You are viewing a plain text version of this content. The canonical link for it is here.
Posted to issues@tez.apache.org by "Bikas Saha (JIRA)" <ji...@apache.org> on 2013/08/14 00:42:48 UTC

[jira] [Commented] (TEZ-344) Support delayed scheduling for re-used containers

    [ https://issues.apache.org/jira/browse/TEZ-344?page=com.atlassian.jira.plugin.system.issuetabpanels:comment-tabpanel&focusedCommentId=13738956#comment-13738956 ] 

Bikas Saha commented on TEZ-344:
--------------------------------

Looks good overall.

ContainerManager.start() and stop() could move to start() and stop() of TaskScheduler? Probably before asyncClient.start() and asyncClient.stop().

DelayedContainerManager.stop() should probably release all pending containers.

My understanding was that the delay was mainly to prevent premature non-node-local assignments. Unless I am reading the patch wrong, it looks like node/rack/* assignments are tried and then after that if the container is unassigned then its put into the delayed container list. What am I missing? I was expecting some interaction with the rackLocal/non-local flags.

What happens to the delayedcontainer that gets polled but then fails to get assigned? Doesnt look like its being added back the queue. 

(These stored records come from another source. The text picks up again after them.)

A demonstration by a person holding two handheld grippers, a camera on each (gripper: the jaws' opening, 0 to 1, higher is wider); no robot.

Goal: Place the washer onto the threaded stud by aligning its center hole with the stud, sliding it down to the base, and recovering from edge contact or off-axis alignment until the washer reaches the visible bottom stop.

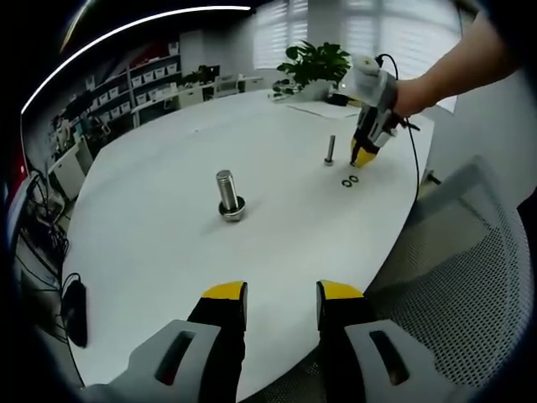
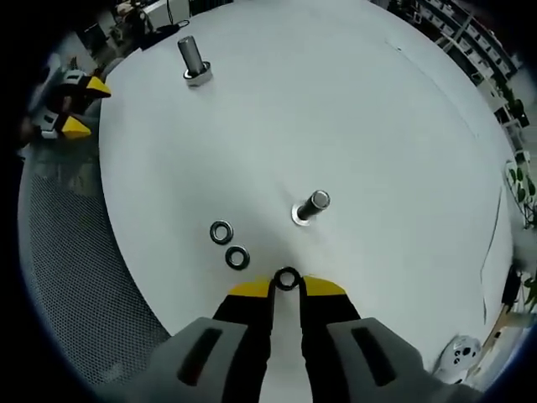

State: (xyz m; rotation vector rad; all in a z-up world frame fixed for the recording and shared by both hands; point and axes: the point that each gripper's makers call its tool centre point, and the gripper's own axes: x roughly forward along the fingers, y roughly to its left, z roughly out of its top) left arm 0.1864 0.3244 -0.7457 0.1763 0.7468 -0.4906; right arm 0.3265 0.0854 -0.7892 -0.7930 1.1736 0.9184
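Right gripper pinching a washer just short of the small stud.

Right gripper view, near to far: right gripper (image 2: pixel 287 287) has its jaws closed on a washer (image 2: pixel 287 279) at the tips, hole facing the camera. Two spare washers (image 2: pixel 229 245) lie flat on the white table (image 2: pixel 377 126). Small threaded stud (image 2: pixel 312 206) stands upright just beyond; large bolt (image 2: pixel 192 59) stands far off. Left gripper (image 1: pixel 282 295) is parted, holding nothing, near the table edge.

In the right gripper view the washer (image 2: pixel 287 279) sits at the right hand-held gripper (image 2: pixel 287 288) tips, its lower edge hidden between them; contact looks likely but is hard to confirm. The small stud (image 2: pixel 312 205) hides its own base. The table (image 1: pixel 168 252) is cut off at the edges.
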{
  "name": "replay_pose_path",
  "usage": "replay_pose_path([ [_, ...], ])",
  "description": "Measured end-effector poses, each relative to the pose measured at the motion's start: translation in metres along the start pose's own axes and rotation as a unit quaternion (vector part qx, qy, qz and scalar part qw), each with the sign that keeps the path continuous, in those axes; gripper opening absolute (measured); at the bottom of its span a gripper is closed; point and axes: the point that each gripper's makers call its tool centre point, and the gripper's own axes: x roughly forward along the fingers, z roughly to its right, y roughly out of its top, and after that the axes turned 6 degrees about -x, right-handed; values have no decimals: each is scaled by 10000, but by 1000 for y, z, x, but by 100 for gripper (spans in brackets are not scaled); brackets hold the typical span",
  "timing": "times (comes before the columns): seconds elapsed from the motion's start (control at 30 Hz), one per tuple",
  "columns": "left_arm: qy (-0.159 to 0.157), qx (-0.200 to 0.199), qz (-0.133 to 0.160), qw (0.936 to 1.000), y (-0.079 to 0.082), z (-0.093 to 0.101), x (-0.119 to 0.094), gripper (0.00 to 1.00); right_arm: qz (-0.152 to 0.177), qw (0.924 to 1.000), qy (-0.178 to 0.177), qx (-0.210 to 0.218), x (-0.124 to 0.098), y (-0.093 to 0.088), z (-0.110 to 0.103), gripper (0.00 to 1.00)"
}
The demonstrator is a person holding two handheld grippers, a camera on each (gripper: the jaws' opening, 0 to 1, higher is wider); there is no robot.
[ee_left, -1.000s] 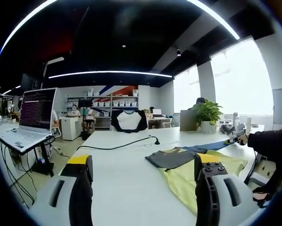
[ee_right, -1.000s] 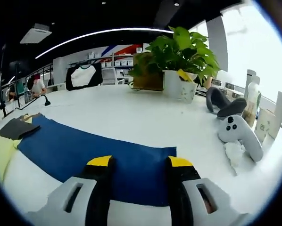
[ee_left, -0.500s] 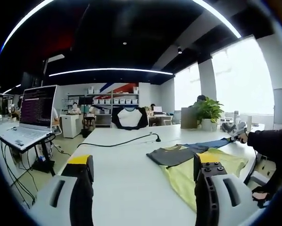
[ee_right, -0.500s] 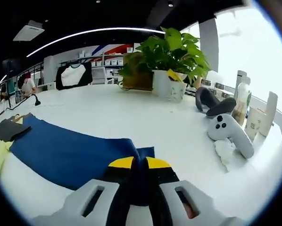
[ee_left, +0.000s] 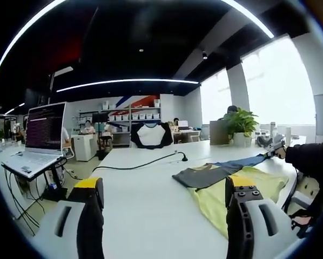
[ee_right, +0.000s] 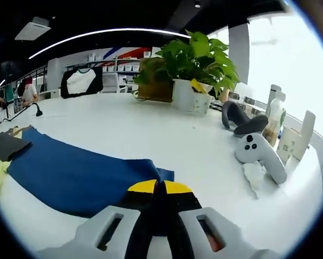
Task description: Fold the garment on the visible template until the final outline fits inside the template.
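Right gripper (ee_right: 157,189): jaws pinched together on the blue sleeve end of the yellow, grey & blue fabric garment (ee_right: 75,170), spread flat on the white tabletop (ee_right: 150,132). Left gripper (ee_left: 164,189): jaws held wide apart w/ nothing between, above the table nr the garment's yellow body. A potted green plant (ee_right: 196,59) & white handheld controller (ee_right: 261,156) are seen beyond the sleeve.

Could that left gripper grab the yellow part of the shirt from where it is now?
Probably yes. The left gripper is open, and the yellow part of the garment lies flat on the white table just ahead, beside its right jaw. Nothing stands between them, though it looks to need a small shift sideways.
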Motion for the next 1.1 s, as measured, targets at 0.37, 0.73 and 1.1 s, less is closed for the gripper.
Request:
replay_pose_path([
  [0.37,5,60,7,10000,-1,1,2,100,137,9955,269,895,-15,27,-10,0],
  [0.73,-119,42,-20,9999,-2,7,1,100,477,9976,466,192,-40,93,-38,0],
  [1.1,-69,-40,-16,10000,-2,2,1,100,1201,9844,1280,153,-82,170,-114,0],
])
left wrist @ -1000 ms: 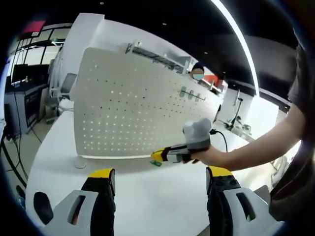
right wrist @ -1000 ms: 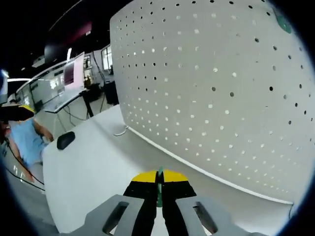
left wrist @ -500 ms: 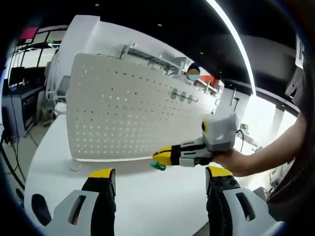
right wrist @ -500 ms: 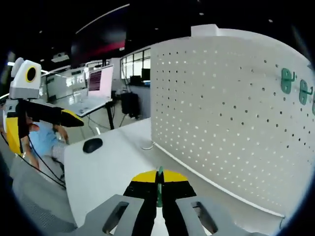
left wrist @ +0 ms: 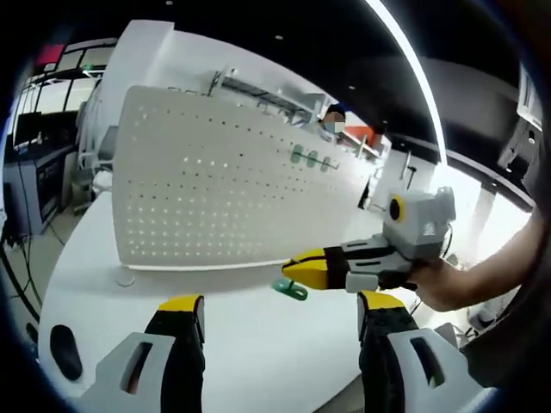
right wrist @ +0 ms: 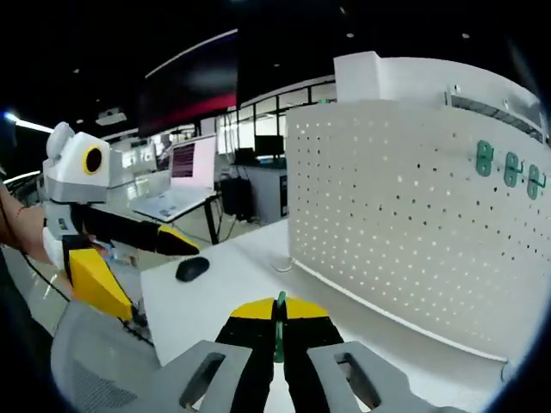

Will the following suggestion help simplify things a bit?
When container is deallocated directly add it to the delayedContainers queue. Then call delayedContainers.allocaterAll(). Call delayedContainers.allocateAll() when new task shows up (like in the patch) and also on every heartbeat from the RM (the getProgress() callback from asyncClient) . In every call to delayedContainers.allocateAll() it cycles through all containers and tries to allocate if within grace period or else releases them (can be done in the last assignAllocatedContainers() call by passing true flag for release). This assumes that RM heartbeat is smaller than grace period which should be the case or else we are not giving RM a chance to give us new containers that are a better match than the containers we want to reuse.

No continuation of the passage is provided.